Si è consumato il più grave strappo all’interno dell’Eurozona dalla creazione della moneta unica. L’Europa non sbloccherà per Atene l’ultima tranche di prestiti da oltre 7 miliardi. La Grecia non rimborserà 1,6 miliardi di euro dovuti al Fmi entro il 30 giugno. Il fallimento greco è ormai evidente e il governo ellenico dovrebbe riconoscere gli sbagli compiuti e le sceneggiate dei giovani governanti saliti al potere non raccontando la verità agli elettori e facendo promesse inattuabili stando la situazione già allora drammatica ed evidentemente irrecuperabile, se non attraverso una drastica politica di tagli alla spesa pubblica.
Tsipras ha annunciato per il 5 luglio un referendum per chiedere ai cittadini greci se accettare o meno il piano europeo, ritenuto da egli stesso umiliante per i greci. Angela Merkel ha giustamente precisato che il quesito è fuorviante, la vera questione è se rimanere nell’euro o tornare alla dracma. Nel frattempo i greci hanno ritirato i loro risparmi attraverso i bancomat, prelevando quanto più possibile, e il governo ha da oggi chiuso le banche. Non sappiamo se esista ancora, ad oggi, la possibilità che la Bce non cancelli la liquidità d’emergenza alle banche greche, mentre il Fmi potrebbe non dichiarare immediatamente il default di Atene, ma limitarsi a rimarcare il mancato pagamento, in attesa dell’esito del referendum.

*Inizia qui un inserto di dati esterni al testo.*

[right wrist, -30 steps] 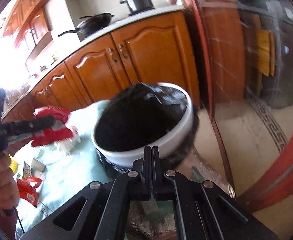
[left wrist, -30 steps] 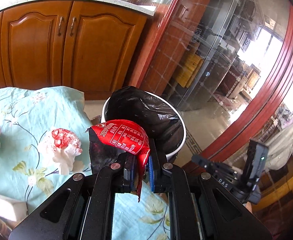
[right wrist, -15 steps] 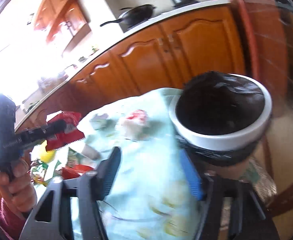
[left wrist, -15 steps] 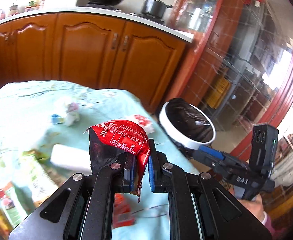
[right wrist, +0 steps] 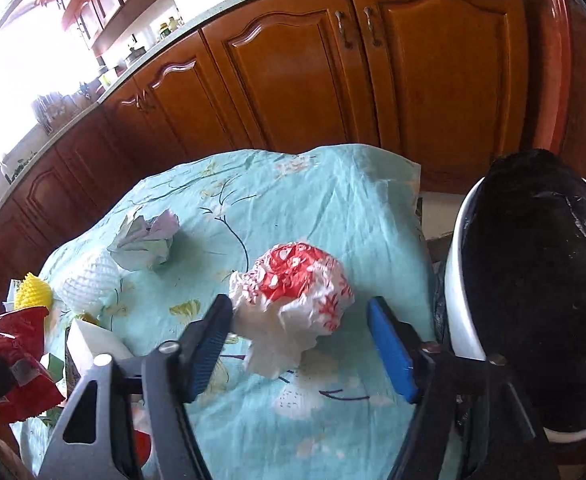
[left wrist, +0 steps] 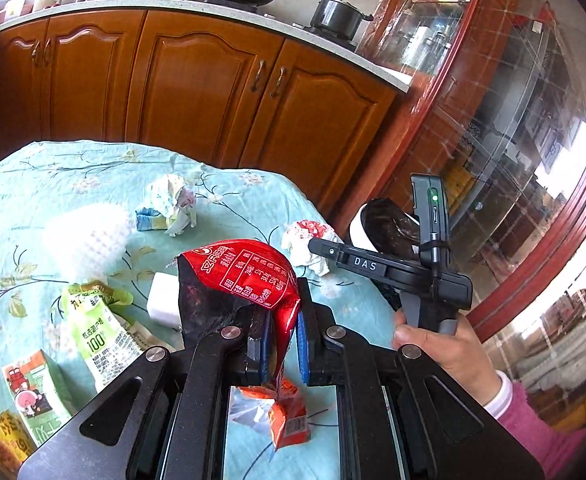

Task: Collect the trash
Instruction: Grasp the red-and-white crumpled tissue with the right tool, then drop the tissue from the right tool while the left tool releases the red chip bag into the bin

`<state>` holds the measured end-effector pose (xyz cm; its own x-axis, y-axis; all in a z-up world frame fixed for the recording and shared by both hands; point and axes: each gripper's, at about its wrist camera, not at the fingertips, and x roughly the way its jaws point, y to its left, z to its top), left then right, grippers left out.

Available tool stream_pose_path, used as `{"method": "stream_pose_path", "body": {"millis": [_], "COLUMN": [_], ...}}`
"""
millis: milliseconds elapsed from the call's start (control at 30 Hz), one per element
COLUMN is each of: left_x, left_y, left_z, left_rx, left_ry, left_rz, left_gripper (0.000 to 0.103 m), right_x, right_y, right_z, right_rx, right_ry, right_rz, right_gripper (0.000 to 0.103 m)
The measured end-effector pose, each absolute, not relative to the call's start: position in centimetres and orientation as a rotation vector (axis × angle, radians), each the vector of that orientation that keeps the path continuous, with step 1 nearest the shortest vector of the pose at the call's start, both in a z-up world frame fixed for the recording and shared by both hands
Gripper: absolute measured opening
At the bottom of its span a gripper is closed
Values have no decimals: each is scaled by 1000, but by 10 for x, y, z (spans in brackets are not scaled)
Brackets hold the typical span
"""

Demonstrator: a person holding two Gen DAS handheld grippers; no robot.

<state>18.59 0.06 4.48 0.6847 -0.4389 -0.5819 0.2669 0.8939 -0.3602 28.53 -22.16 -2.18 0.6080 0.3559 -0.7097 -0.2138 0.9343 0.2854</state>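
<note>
Centrally, left tongs (left wrist: 281, 344) pinch a red wrapper (left wrist: 249, 276) with Chinese print; right tongs (right wrist: 299, 344), marked "DAS", have been closing, not yet touching the crumpled red-white bag (right wrist: 293, 292) between them, bin (right wrist: 533, 292) at right.

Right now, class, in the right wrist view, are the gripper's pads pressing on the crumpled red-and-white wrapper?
No: the right gripper stands open, its pads clear of the crumpled wrapper lying between them on the tablecloth.

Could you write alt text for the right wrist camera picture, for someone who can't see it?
The right tool stands open around a crumpled red-and-white wrapper on a floral blue tablecloth, its blue pads clear of it. A white bin lined with a black bag stands at right, wooden cabinets behind.
</note>
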Motion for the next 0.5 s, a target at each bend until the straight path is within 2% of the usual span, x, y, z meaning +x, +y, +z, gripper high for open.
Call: {"method": "stream_pose_path", "body": {"millis": [133, 500], "left_x": [190, 214], "left_y": [-8, -78], "left_z": [45, 61], "left_rx": [-253, -198], "left_ry": [719, 748], "left_rz": [-417, -562], "left_gripper": [9, 9], "right_x": [271, 224], "right_y": [-226, -297], "right_z": [-11, 33], "right_rx": [181, 237], "right_ry": [816, 682], "right_rz": [350, 252], "right_gripper": [28, 27]}}
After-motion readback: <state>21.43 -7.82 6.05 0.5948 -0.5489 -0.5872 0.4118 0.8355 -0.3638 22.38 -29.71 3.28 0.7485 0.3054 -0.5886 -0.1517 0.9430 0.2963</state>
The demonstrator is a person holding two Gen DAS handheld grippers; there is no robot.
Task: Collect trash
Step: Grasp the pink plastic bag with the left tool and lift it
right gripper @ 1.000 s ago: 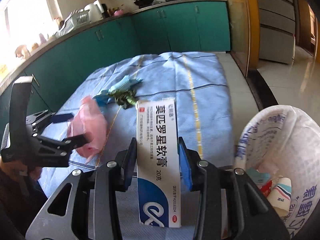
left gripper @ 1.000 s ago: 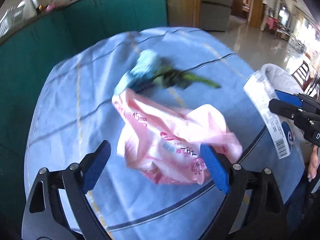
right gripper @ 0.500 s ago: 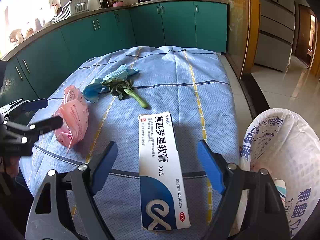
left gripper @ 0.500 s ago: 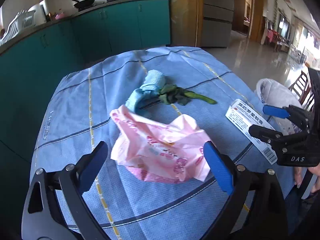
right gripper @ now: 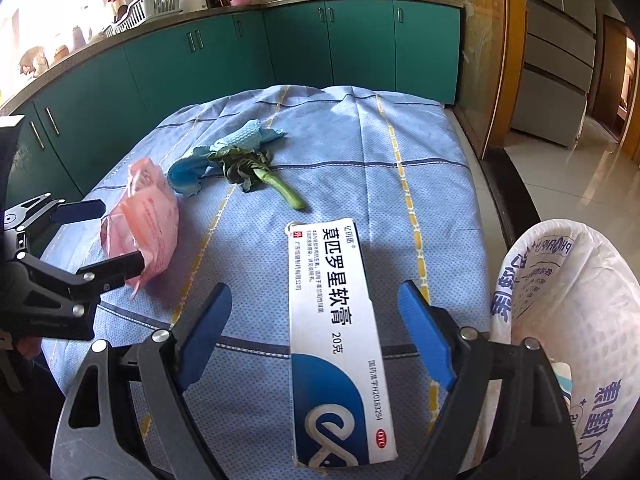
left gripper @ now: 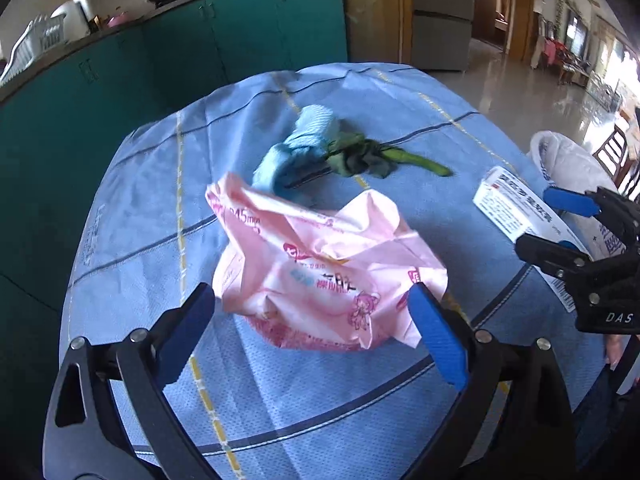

Ma cosa chiedono i creditori alla Grecia? La riforma dell’oneroso e squilibrato sistema pensionistico greco, la ridefinizione delle aliquote iva e della tassazione. Non si tratta solo del mancato rimborso entro fine giugno di 1,6 miliardi, dato che solo nei mesi di luglio e agosto la Grecia dovrà rimborsare 6,6 miliardi di euro alla Banca centrale europea e altri 500 milioni al Fondo monetario. Complessivamente, entro fine anno, Atene dovrebbe trovare oltre 20 miliardi di euro.
Nel caso però di un “no” dei greci nel prossimo referendum del 5 luglio, Atene avrebbe la certezza di non ottenere altri prestiti dall’Eurozona, non potrebbe dunque più pagare gli arretrati al Fmi e risulterebbe insolvente. In questo caso, la Bce sarebbe costretta a non concedere più liquidità straordinaria alle banche e al Fmi non rimarrebbe che constatare il default.
Il presidente della Bce, Mario Draghi, ha onestamente ed autorevolmente affermato nei giorni scorsi che il default greco porterebbe l’Eurozona in “acque inesplorate”. I leader politici europei, incluso il ministro dell’Economia, Pier Carlo Padoan, cercano di gettare acqua sul fuoco, affermando che in realtà l’Eurozona ha fatto molti passi avanti negli ultimi anni – dagli stretti controlli ai bilanci nazionali, al Fondo salva stati, all’Unione bancaria fino alle operazioni straordinarie della Bce – e che i dati macroeconomici sono piuttosto confortanti, anche se non del tutto positivi.
Ma, noi che siamo in credito dalla Grecia di parecchi prestiti (peraltro mai resi noti chiaramente), con tutti i problemi che abbiamo in Italia, pensiamo davvero di far finta di crederci? Le borse di tutto il mondo hanno aperto in forte calo (Milano meno 4,5%) e il minimo che ci si possa aspettare per i prossimi giorni è una forte volatilità dei prezzi dei titoli dei Paesi periferici dell’Eurozona, a partire da quelli d’Italia e Spagna e un aumento degli spread. Anche a prescindere dalla Grecia, va comunque rimarcato che gli squilibri dell’Eurozona sono ancora ben lontani dall’essere stati eliminati. Anzi.
Dunque questa situazione deve imporre a Renzi e Padoan di dire la verità anche sulla situazione italiana dei conti pubblici e di riferire in Parlamento, cercando una posizione condivisa, senza ulteriori insopportabili arroganze. Anche perché nascondere la verità è un peccato mortale. Se la Grecia tornerà alle urne, anche l’Italia è sotto tiro e il giovane toscano e il suo governo anche.